» **WHAT THE EXERCISE ASKS**: Below is a listing. Write out exactly its lines between the one holding "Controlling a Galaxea" and the one holding "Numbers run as", inclusive.

» **EXERCISE DATA**:
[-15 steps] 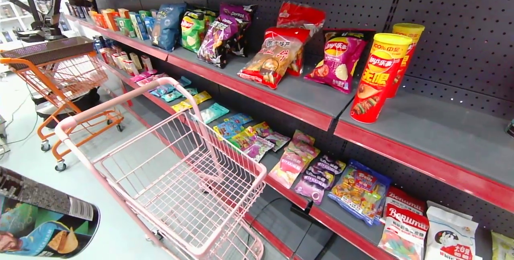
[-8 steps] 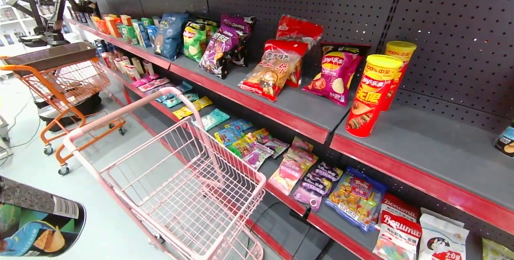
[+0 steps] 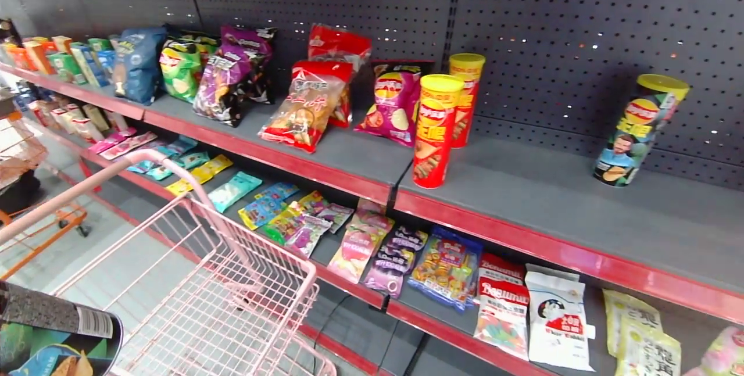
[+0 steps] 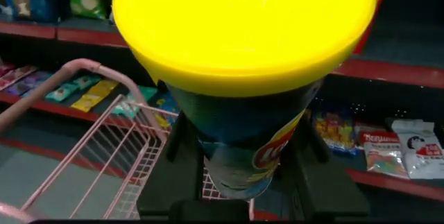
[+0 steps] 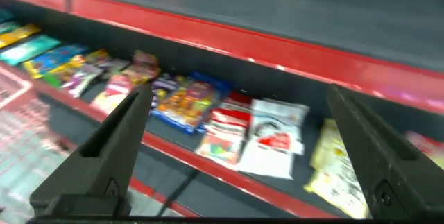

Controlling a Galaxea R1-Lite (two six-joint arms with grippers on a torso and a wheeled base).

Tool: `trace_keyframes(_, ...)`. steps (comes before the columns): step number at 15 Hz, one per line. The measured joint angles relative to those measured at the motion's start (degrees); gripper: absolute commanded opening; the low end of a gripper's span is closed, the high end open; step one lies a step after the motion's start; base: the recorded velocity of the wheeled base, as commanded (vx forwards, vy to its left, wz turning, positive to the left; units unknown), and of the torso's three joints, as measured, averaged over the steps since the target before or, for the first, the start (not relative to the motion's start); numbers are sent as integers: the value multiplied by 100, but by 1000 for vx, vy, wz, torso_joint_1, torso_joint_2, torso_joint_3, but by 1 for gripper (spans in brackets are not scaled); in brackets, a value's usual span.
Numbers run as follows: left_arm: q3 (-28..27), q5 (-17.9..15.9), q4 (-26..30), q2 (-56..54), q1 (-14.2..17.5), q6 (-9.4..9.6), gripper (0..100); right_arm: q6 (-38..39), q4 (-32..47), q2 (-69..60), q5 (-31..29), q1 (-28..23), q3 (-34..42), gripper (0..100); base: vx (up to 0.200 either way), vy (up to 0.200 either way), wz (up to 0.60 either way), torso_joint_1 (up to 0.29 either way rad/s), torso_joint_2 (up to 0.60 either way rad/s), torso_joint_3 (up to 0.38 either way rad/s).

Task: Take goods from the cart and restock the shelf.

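Observation:
A dark chip can with a yellow lid is held in my left gripper, whose fingers are shut on its body. In the head view the same can lies tilted at the lower left corner, above the near corner of the pink wire cart. My right gripper hangs open with nothing between its fingers, in front of the lower shelf's snack packets. A matching dark can stands upright on the upper shelf at the right. Two red cans stand mid-shelf.
Chip bags fill the upper shelf's left half. Bare grey shelf lies between the red cans and the dark can. Flat snack packets line the lower shelf. An orange cart stands at the far left.
The head camera has swung to the right, so the shelf and carts have slid left in the picture and the dark can on the shelf has come fully into view. The held can stays low left.

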Motion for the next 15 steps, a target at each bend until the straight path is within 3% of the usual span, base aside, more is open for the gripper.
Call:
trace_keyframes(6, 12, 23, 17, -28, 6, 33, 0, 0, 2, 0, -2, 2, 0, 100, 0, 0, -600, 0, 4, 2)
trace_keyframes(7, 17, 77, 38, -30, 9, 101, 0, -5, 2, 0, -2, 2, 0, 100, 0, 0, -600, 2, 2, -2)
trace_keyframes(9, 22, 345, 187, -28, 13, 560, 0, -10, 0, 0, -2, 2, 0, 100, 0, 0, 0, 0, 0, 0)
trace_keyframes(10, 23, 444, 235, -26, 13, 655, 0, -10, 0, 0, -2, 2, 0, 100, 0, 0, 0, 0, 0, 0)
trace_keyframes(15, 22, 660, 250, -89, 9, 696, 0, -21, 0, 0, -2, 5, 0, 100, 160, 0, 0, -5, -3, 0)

» **ANSWER SPACE**:
Controlling a Galaxea R1-Lite (two six-joint arms with grippers on a torso and a wheeled base).

Tool: `trace_keyframes(_, ...)`. steps (comes before the columns): step number at 15 Hz, one per line. The measured joint angles relative to those measured at the motion's start (degrees); gripper: absolute commanded opening; the low end of a gripper's span is closed, the high end open; step one lies a step after the motion's start; base: the recorded velocity of the wheeled base, as commanded (vx forwards, vy to its left, wz turning, positive to the left; units unknown), and of the torso's three joints, as measured, averaged over the steps since the target before or, for the first, the start (not relative to the motion's start); numbers are sent as integers: the value multiplied by 100, but by 1000 for vx, vy, wz, torso_joint_1, torso_joint_2, torso_joint_3, but by 1 for gripper (spans in brackets are not scaled); in brackets, a value's usual span.
Numbers run as follows: left_arm: q3 (-28..27), q5 (-17.9..15.9), q4 (-26..30), q2 (-56..54), q1 (-14.2..17.5), q6 (-9.4..9.6), gripper (0..100); right_arm: q6 (-38..39), q4 (-32..47), q2 (-69..60), q5 (-31..29), q1 (-28..23), q3 (-34..42), gripper (0..100); base: vx (up to 0.200 either way), vy (up to 0.200 either way), wz (up to 0.60 either way), torso_joint_1 (up to 0.29 either way rad/s), torso_joint_2 (up to 0.60 either way rad/s), torso_joint_3 (up to 0.38 either way rad/s).

The output contains nothing more.